Work instructions:
Leave out all images and set down the records exactly as given.

Data for processing:
::::::::::
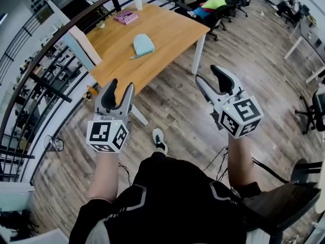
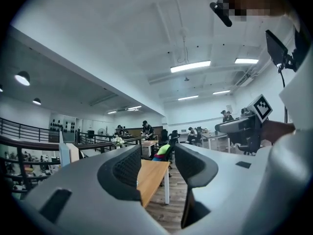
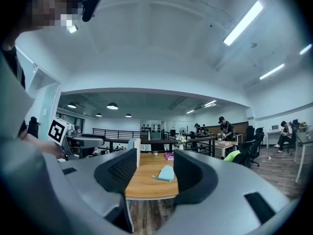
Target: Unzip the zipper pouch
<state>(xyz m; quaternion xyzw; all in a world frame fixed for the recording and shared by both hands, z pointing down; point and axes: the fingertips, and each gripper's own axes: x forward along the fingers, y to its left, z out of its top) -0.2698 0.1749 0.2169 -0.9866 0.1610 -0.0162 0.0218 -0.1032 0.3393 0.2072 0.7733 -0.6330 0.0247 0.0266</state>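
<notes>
Both left gripper [image 1: 122,84] and right gripper [image 1: 205,72] gape, far from pouch [image 1: 143,44].

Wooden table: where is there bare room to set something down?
Bare wood lies between the light blue pouch and the near edge of the table, and right of the pouch toward the corner. The far end is crowded: pink box, white vase, small cup.

The person wears a black short-sleeved top [image 1: 172,197] with thin pale piping near the shoulders, and a pale shoe [image 1: 159,139] with dark trim. The left tongs [image 1: 122,85] and right tongs [image 1: 205,72] are grey with black ribbed pads [image 1: 108,98]. Each carries a white cube [image 1: 106,134] printed with black square markers.
</notes>
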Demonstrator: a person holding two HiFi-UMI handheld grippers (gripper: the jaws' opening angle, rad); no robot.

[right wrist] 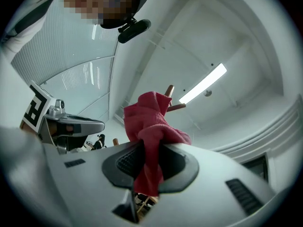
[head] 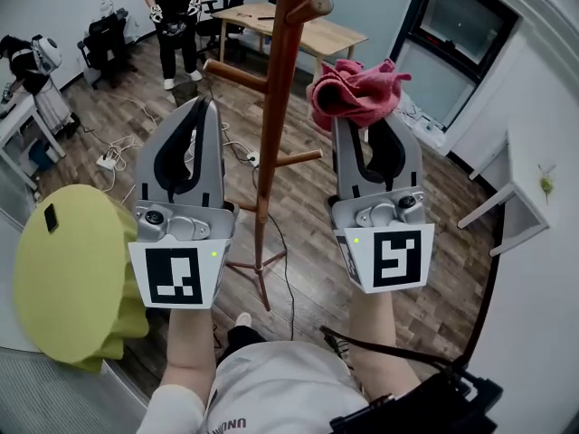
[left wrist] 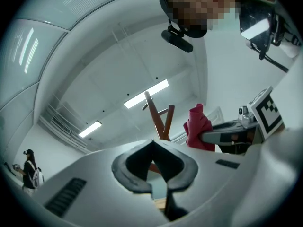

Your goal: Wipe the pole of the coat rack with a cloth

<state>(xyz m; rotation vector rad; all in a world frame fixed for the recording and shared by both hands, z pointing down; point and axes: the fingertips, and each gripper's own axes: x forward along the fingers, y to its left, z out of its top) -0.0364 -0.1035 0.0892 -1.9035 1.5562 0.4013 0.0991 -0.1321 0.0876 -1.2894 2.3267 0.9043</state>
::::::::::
Finished exercise:
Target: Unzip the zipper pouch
<state>(xyz m; quaternion xyzw; all in a world frame fixed for the recording and shared by both hands, z pointing down; point and axes: the fingertips, and each gripper's own axes: x forward along the fingers, y to its left, z out of its top) -0.2698 0.1749 0.2169 -0.9866 0.1610 -0.0162 0.0218 -0.1032 0.3393 0.2072 0.7733 -0.6330 0.0247 0.0266</state>
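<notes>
Both left gripper [image 1: 122,84] and right gripper [image 1: 205,72] gape, far from pouch [image 1: 143,44].

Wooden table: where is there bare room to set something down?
Bare wood lies between the light blue pouch and the near edge of the table, and right of the pouch toward the corner. The far end is crowded: pink box, white vase, small cup.

The person wears a black short-sleeved top [image 1: 172,197] with thin pale piping near the shoulders, and a pale shoe [image 1: 159,139] with dark trim. The left tongs [image 1: 122,85] and right tongs [image 1: 205,72] are grey with black ribbed pads [image 1: 108,98]. Each carries a white cube [image 1: 106,134] printed with black square markers.
</notes>
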Demonstrator: a person holding two HiFi-UMI handheld grippers (gripper: the jaws' opening angle, rad); no robot.

[right wrist] 
[head] 
[left wrist] 

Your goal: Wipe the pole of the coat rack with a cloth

<state>(xyz m; rotation vector rad; all in a world frame fixed for the recording and shared by both hands, z pointing down; point and axes: the fingertips, and each gripper's own axes: x forward along the fingers, y to its left, z out of its top) -0.0364 -0.1035 0.0892 -1.9035 1.5562 0.4013 0.0991 -0.1321 0.0876 -1.2894 2.3267 0.9043</state>

The output for this exercise is finished.